What if my children love others more than things and learn to start browsing the Compassion and World Vision gift catalogs in November so they can choose what they give on Christmas morning to children in poverty? What if the department store catalogs made my children sad rather than greedy? What if my husband and I forgo what we would normally do for our children and instead bless others in their names? Pretty sure someone out there is yelling that I'm sucking all the fun out of Christmas. But what is Christmas? The celebration of the Greatest Gift. We've been given freedom, salvation, sonship, power, grace, mercy, justification, redemption, eternity! Our response: give as it has been given to you.
True religion is this: to care for widows and orphans in their distress.
Be kind and compassionate to one another.
Bear one another's burdens.
Love one another as I have loved you.
If I lived as Christ commands me to, how would our family celebrate Christmas? What would we give to others? What would we give to one another? How would we explain the lights, decorations and hype to our children? And what traditions will we begin right now?
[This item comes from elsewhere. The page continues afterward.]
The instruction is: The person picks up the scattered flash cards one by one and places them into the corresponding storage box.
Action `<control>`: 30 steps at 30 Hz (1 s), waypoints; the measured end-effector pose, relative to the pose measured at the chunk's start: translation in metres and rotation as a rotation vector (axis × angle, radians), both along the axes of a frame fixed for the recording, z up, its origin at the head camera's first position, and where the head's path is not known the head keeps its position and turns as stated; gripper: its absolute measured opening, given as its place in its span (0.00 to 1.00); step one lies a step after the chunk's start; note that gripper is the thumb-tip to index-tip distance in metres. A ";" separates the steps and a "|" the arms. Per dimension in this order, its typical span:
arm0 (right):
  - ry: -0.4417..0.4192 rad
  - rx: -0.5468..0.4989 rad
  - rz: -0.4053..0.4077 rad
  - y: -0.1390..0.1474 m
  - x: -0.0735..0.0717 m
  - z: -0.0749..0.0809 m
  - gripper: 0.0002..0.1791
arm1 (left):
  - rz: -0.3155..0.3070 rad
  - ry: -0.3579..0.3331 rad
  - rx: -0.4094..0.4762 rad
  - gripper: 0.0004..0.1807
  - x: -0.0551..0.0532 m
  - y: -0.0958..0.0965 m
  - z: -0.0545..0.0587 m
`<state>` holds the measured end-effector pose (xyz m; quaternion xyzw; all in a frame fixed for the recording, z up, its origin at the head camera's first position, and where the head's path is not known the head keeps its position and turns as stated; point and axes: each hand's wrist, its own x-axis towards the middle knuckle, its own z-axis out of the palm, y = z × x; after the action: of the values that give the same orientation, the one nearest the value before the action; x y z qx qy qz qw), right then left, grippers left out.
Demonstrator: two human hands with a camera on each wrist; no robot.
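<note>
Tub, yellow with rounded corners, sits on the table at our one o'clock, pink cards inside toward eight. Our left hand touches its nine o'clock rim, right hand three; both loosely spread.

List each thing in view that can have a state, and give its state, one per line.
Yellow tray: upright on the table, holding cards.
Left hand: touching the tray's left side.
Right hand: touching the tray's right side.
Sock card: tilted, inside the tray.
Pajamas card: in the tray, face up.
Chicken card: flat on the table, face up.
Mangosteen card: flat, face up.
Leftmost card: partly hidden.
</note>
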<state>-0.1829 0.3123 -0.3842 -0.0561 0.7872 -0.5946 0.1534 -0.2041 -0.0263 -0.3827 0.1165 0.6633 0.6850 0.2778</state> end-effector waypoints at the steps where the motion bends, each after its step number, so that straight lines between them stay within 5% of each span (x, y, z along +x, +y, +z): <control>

Today, Caleb and I (and Ben wanted to see too) went to Compassion International's catalog and chose Christmas presents that he thought that we should give in loved ones' names to children in poverty. Man, that kid is generous with our money. Humbling. Because he knows that if we don't share what God gives us, we lose it. And he believes that with all his three-year-old heart.
Gifts of Compassion - Heath Family Testimony from Compassion International on Vimeo.
Compassion uses donor's gifts of clean water, cows, chickens, vaccinations, birthing attendants, or formula to feed a sweet babe to meet the needs of the poorest of the poor. In return, you can print, email, or mail a card to the person you are making the gift on behalf of.
I cried when I read the information about feeding an infant for a month. It costs $20. Now $20 in our single-income family is a pretty big deal, but to some mothers who are HIV positive and cannot breastfeed, cannot afford to keep their precious gift alive, it is life and breath. It is minutes in their child's life.
And all I can see is this.
And He's broken my heart again.
For I was hungry and you gave me something to eat, I was thirsty and you gave me something to drink, I was a stranger and you invited me in....I tell you the truth, whatever you did for one of the least of these brothers of mine, you did for me. Matthew 25:35, 40
I hope if you're reading this, you're a friend who knows that I'm sharing my journey, not judging yours. And of all sinners, I'm the one wearing the neon pink "Boy, am I a mess" T-shirt. But a blog is a platform to allow others to walk alongside us a we grow. And maybe, just maybe, it's a way to get the word out. That one more child can be fed. That one more child can be healthy. That one more child can hear the Gospel of Christ. 'Nuf said. And thanks for reading.